The total eclipse which passed through Greece in -0401 would have been spectacular. But after the war.

Here’s the list:

Annular -0487 Sep 01 Thessalia, northern Anatolia
Perhaps noticeable in Athens

Annualar -0477 Feb 17 Pelopenessos, Attika, Dardanelles, Crimea,
Noticeable, but not work stopping

Total -0462 Apr 30 Tarantum, Albania, Makedonia, northern Anatolia
Perhaps noticeable, but before the war.

Annular -0430 08 03 through Romania, central Anatolia, into northern Iraq, may have been visible to interested parties in Greece, but not at all very darkening.

Annular in -0403 Sep 03, northern Romania, Crimea, Casipan Sea, same as above

Total eclipse -0401 Jan 18, Rome, Tarantum, Peloponnesos, Attika, Rhodos, south of Cyprus, Lebanon, Babylon.
Spectacularly visible. And definitely a work stopper. But after the war.

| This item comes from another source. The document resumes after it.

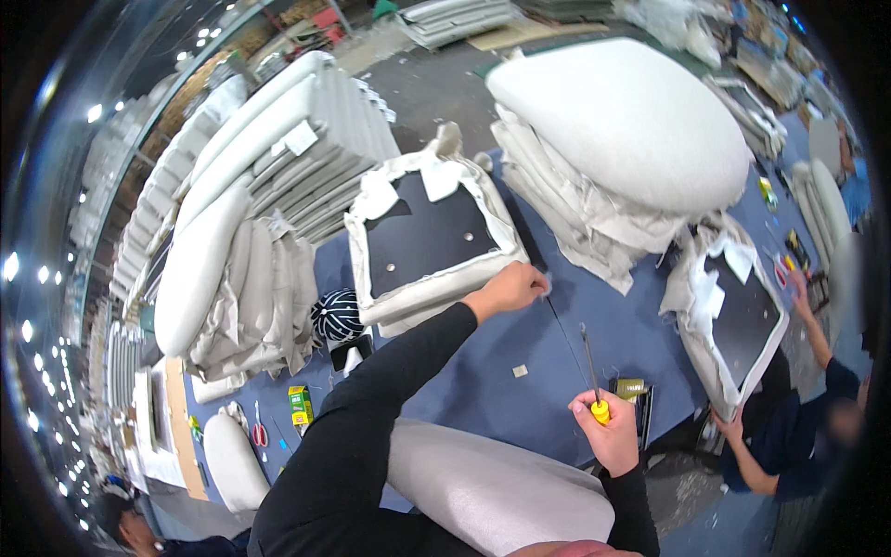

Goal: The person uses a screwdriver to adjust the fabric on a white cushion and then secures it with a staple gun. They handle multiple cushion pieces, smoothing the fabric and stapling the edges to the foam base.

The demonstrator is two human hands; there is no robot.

This is not to my mind an outrageous, or possibly even noticeable, increase in eclipse frequency. But of interest may be the two annulars which bracket the war. I don’t know.

For reference: Those of you in the U.S. may remember the annular eclipse of +1994 May 10. It went through southern NM, the TX panhandle, up into central Illinois, over Lake Erie, the Adirondaks, and out through Northern New England and Nova Scotia. Or maybe, even if you were old enough, you don’t remember it. That’s the kind of impression most annulars give. I remember it only because I took my dog and telescope and camera to Champaign Illinois to observe it. It was fun but the dog was unimpressed. Didn’t even give a poop. It was not particularly noticeable from Madison, only a couple of hundred miles north.

There’s a total eclipse passing through Cairo Illinois on +2017 Aug 21. I’m waiting on that one.

In another thread someone was mentioning an eclipse for +2012 May 20. Not far off. The California/Oregon boundary to Lubbock Texas. It will be - annular. Interestingly, it’s in the same Saros cycle as the one in +1994.